TRY IT: Could you give again exactly, and only, the lines from the one holding "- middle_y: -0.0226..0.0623" through the end of the data, both ends included, with pictures left out?

----

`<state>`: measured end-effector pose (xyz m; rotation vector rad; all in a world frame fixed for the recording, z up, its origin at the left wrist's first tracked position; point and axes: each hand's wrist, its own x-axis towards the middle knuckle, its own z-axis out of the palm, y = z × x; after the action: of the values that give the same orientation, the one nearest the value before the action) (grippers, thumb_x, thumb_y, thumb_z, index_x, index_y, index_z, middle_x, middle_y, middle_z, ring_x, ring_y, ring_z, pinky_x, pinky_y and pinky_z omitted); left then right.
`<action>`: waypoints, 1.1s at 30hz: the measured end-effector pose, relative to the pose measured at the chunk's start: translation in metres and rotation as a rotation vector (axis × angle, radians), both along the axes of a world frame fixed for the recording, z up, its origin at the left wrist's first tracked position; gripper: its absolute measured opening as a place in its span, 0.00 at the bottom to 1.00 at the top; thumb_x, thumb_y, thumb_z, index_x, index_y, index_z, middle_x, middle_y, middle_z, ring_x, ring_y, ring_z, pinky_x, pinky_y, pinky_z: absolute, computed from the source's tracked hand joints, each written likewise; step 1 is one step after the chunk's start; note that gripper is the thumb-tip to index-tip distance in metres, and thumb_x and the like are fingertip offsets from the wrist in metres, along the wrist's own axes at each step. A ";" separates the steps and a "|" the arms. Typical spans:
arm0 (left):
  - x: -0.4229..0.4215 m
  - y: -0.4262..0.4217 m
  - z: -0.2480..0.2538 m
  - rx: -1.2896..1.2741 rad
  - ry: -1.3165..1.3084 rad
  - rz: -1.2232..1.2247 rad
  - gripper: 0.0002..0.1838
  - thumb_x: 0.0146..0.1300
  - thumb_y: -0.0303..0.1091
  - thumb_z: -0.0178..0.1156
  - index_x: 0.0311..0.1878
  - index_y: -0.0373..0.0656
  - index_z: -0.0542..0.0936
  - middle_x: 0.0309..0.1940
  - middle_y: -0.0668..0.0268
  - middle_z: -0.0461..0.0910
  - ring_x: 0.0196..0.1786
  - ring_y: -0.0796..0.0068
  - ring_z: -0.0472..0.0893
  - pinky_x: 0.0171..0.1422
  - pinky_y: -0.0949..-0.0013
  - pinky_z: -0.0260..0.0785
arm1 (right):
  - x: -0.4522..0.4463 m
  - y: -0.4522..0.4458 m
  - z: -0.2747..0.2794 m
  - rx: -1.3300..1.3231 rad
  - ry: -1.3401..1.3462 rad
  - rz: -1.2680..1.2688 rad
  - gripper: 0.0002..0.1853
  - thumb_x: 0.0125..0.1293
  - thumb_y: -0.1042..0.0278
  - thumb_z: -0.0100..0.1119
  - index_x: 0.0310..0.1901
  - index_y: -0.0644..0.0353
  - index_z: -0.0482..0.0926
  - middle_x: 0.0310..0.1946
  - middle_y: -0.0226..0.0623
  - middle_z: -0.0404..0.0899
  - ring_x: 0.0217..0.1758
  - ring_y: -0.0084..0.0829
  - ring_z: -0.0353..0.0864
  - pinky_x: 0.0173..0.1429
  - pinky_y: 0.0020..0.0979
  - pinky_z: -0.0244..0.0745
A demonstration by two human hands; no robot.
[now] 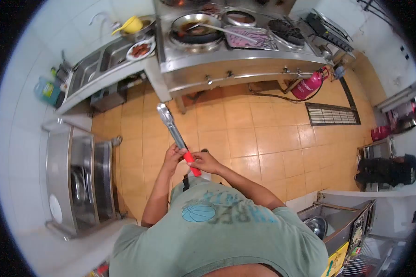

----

TASK SOLUTION:
  - middle_y: -0.0226..0.0623
  - middle_z: -0.0404..0.0899
  - ring_x: 0.0217..0.1758
  - ring_y: -0.0084..0.0829
  - ring_z: -0.0353..0.0864
  - pinky_x: 0.0173..0.1429
  - pinky_y: 0.0020..0.0979
  - pinky_z: -0.0244..0.0745
A demonstration by two human hands; no robot.
[now] 

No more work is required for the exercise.